Until someone creates a fetal transplant procedure it’s really not. You can’t make someone host a baby they don’t want


> it’s really not.

It's really not what? Not a positive action that kills a child?

You have to see a difference between not saving someones life, even though you can, and actually going and killing them.

> You can’t make someone host a baby they don’t want

We are getting offtopic here, but sure you can. We make people take care of their children all the time.
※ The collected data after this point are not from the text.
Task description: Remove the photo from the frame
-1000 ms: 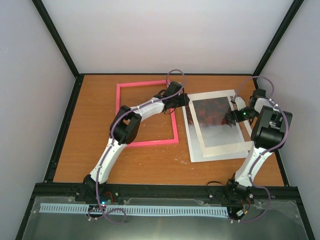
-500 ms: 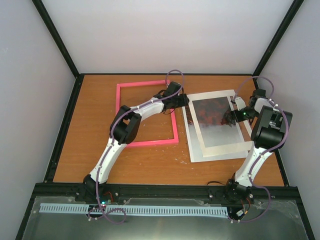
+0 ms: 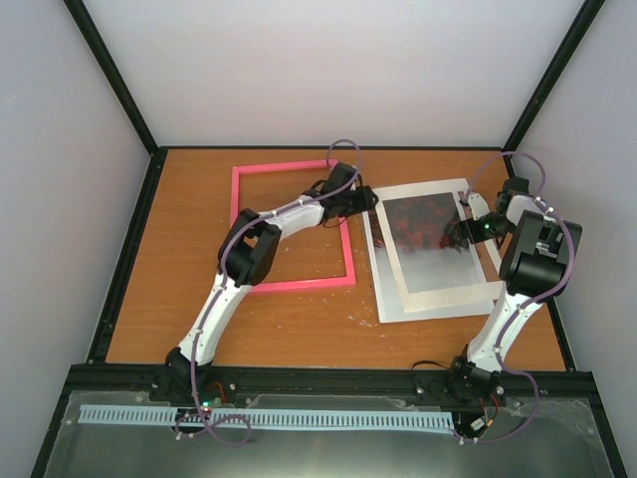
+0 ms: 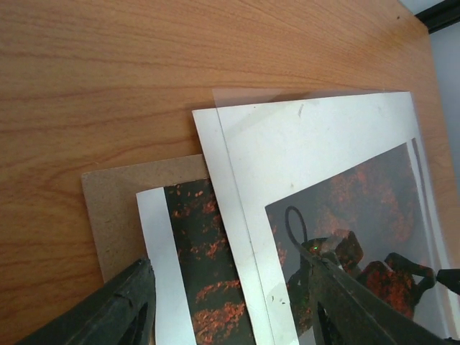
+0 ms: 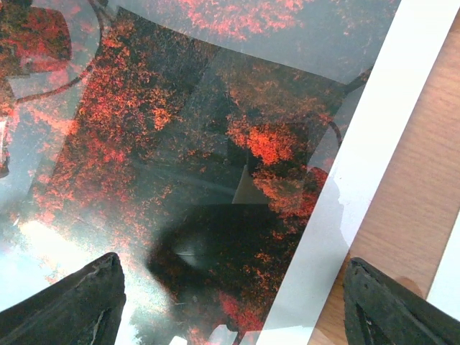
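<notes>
At the near side of the table [image 3: 299, 329], the pale grey-white end of the photo [image 3: 430, 244] is seen. Its long axis runs from near to far, slightly slanted, and the dark red-and-black end is pointed at the far wall. The photo is laid flat on a stack of white sheets [image 3: 428, 307], just right of the frame [image 3: 299, 286] and wholly outside it. Nothing is held in the frame: only bare table wood is seen inside its pink border.

The right gripper [image 3: 459, 231] is placed over the right edge of the dark end. Its fingers [image 5: 72, 302] are spread wide, and the glossy print is seen below and between them. Contact with the print cannot be told.

The left gripper [image 3: 366, 202] is set at the far left corner of the stack, with its jaws also spread apart. Between them a corner of a brown backing board [image 4: 115, 208] is shown, with a strip of dark print and a white sheet overlapped on it.
</notes>
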`<state>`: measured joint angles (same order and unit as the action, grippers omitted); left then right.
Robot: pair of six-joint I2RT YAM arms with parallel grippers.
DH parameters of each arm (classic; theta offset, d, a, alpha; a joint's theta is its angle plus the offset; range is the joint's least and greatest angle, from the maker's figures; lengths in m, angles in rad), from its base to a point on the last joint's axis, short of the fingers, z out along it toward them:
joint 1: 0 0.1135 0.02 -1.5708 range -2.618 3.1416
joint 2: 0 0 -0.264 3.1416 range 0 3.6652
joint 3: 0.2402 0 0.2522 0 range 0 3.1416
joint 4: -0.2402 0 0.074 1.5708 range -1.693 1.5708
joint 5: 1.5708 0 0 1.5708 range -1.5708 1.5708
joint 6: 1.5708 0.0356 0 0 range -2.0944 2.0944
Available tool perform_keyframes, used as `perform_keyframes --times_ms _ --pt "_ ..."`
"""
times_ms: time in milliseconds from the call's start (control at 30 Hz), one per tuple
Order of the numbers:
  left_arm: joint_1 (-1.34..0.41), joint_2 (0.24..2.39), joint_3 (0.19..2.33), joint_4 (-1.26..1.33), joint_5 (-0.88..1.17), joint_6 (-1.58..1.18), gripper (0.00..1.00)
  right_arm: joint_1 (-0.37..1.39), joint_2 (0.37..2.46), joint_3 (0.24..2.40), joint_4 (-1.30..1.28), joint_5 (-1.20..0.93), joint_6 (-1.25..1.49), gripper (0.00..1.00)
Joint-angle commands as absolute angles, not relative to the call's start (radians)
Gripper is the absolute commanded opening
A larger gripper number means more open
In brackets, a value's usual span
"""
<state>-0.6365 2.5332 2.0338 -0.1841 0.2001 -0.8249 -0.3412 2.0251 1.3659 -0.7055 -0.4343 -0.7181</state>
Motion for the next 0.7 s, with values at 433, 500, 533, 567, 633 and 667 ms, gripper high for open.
perform_keyframes --times_ms 433,500,533,567,633,667 --pt "-0.607 2.527 1.874 0.044 0.378 -0.975 0.57 -0.322 2.105 1.314 -0.799 -0.440 -0.712 0.80" --pt "-0.606 2.538 1.881 0.053 0.406 -0.973 0.54 -0.322 2.106 1.315 -0.798 -0.441 -0.712 0.80" --pt "-0.606 2.541 1.880 0.064 0.420 -0.971 0.51 -0.322 2.106 1.315 -0.799 -0.441 -0.712 0.80" --pt "-0.606 2.543 1.880 0.076 0.432 -0.970 0.47 -0.322 2.106 1.315 -0.799 -0.442 -0.712 0.80" --pt "-0.606 2.546 1.880 0.085 0.447 -0.971 0.39 -0.322 2.106 1.315 -0.799 -0.441 -0.712 0.80" --pt "-0.605 2.545 1.879 0.086 0.451 -0.972 0.35 -0.322 2.106 1.315 -0.799 -0.441 -0.712 0.80"
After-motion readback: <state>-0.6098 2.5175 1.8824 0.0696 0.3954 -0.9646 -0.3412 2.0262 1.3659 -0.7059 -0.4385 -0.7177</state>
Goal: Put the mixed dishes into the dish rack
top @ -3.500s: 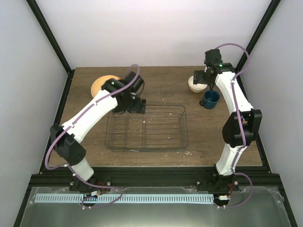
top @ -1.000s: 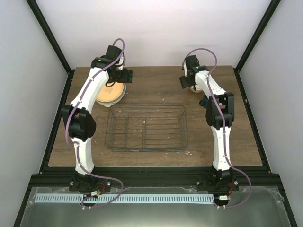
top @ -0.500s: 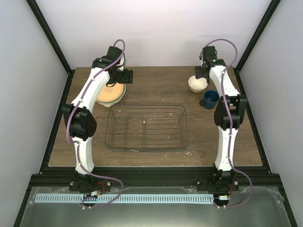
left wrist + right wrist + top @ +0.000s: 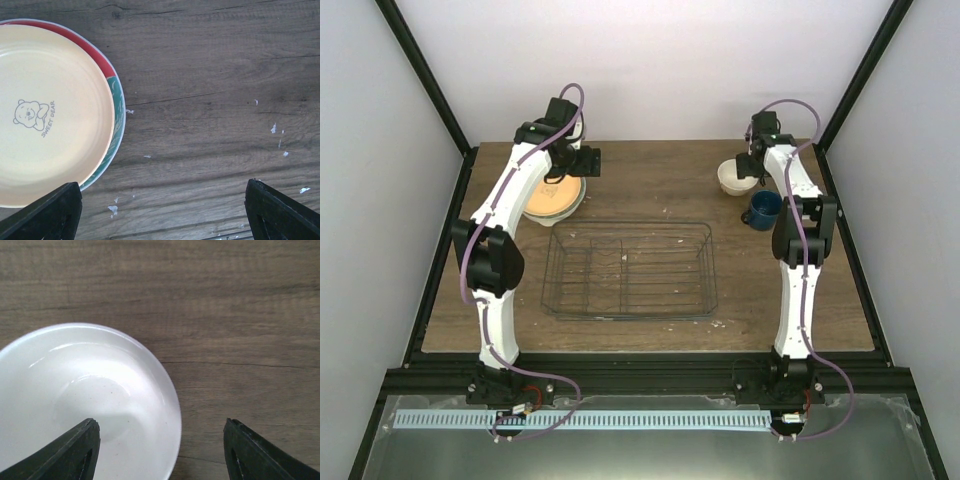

If they don't they go to jail for neglect or abuse.


> It's really not what?

It's really not "one thing to take positive action", right. It's no big deal to terminate a fetus. It happens all the time in nature.

> sure you can

No, you cannot make anyone do anything. You can put them in jail, but you can't make them not try to abort. You cannot make them raise a child.

You can punish people, but you can't make them do anything.


http://www.dictionary.com/browse/baby

Embryo is not included in any standard definition of the word, so you may wish to reconsider your word choice.

Or not. Your call.


"Human" is harder to dodge though.


Sure, we know that humans expect small pieces of human to be treated as irrelevant (e.g. you leave tiny skin particles and hairs basically everywhere and all you usually ask is that people vacuum them up to avoid the place being covered in dust) and that larger pieces (e.g. a toe, or in this case an embryo) should be treated with extra care and consideration of people's emotional reaction.

But it's not kidnapping if you keep someone's toenail clippings. It's creepy, but it's not kidnapping. It's not murder when the barber sweeps all the hair into a furnace, it's called tidying up.


Do you genuinely believed that a baby was killed to harvest stem cells? If the baby was already dead, are you morally opposed to using an unsaveable baby's stem cells?


An embryo is not a baby. Babies form in uteruses. Embryos ride on tampons to the trash more often than they latch unto uteruses


It may be worth knowing that you don't have to kill an embryo each time. Once you've harvested a stem cell line, you can use it repeatedly.


In one sense, the cells did survive as part of the 86 year old lifeform. It's a ship of Theseus


>baby

If, at some point in the future, scientists figure out a way to coax normal cells to become totipotent, will you consider amputation as murder?


No, because you'd have to first take the step of inducing totipotency in the amputated cells?


And likewise, here you first to have to first take the step of implanting the embryo in a woman.

Left alone, these cells will not become a child.